Brief: Give again, word for word, every line in the entries below from the line with "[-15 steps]" up to and including the line with "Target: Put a", and no other line.
□ □ □ □ □ □ □
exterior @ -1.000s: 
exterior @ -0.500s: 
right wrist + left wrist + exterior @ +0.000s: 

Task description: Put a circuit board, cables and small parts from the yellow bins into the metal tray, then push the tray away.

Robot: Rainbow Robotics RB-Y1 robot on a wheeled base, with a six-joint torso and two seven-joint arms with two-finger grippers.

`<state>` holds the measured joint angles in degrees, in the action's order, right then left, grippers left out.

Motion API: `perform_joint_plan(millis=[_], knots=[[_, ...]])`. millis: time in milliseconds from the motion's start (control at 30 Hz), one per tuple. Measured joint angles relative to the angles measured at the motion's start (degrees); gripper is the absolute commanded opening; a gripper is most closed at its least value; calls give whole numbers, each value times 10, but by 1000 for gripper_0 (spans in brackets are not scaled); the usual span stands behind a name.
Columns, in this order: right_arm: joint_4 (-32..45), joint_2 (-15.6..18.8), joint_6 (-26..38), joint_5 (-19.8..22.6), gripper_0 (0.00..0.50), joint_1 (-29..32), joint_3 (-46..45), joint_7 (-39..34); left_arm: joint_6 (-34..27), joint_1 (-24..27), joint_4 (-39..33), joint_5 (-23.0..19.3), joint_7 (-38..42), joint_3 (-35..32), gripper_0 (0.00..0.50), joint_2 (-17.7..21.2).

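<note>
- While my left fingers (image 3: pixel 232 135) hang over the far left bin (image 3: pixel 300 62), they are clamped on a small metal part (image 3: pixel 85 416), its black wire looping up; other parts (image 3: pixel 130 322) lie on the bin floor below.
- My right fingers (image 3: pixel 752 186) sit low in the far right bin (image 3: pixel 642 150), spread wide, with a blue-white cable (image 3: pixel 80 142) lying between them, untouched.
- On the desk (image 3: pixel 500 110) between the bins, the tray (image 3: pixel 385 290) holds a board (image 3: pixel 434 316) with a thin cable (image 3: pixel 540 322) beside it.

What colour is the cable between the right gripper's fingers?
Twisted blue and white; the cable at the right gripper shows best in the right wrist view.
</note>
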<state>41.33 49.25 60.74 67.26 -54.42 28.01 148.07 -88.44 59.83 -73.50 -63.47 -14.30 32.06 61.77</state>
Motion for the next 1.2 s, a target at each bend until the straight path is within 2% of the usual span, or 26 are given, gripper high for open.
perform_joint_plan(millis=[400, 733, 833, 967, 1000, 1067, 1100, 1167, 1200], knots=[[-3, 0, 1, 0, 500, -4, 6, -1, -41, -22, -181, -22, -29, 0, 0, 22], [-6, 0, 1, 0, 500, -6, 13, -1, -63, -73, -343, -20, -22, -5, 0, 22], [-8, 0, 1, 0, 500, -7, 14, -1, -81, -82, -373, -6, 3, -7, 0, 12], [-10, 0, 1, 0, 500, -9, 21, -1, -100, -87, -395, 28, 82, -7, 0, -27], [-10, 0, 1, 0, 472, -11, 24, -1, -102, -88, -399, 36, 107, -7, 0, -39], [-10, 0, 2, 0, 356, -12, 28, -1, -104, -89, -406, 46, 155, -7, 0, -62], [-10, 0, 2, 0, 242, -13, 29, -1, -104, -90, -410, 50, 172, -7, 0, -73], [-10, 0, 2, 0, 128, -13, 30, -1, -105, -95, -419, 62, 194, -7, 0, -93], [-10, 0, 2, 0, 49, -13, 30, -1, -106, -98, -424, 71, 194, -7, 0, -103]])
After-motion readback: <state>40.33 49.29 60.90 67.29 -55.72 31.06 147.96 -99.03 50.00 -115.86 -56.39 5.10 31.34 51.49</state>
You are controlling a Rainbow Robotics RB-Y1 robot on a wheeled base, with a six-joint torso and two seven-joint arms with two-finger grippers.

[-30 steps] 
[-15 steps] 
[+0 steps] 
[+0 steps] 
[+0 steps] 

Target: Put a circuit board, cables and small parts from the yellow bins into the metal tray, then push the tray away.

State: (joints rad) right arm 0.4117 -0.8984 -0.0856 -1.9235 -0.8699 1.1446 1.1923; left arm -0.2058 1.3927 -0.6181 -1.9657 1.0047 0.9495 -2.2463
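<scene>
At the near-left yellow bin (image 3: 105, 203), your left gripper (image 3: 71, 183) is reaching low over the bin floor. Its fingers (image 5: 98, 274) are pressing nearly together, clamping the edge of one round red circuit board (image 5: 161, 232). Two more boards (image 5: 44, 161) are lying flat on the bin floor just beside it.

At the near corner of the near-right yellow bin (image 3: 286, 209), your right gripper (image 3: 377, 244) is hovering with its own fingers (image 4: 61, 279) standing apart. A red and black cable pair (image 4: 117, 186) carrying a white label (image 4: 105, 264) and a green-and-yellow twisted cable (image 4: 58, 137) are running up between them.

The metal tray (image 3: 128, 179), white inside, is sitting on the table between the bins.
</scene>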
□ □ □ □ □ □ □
Expected answer:
[-15 steps] 
[+0 steps] 
[+0 steps] 
[+0 steps] 

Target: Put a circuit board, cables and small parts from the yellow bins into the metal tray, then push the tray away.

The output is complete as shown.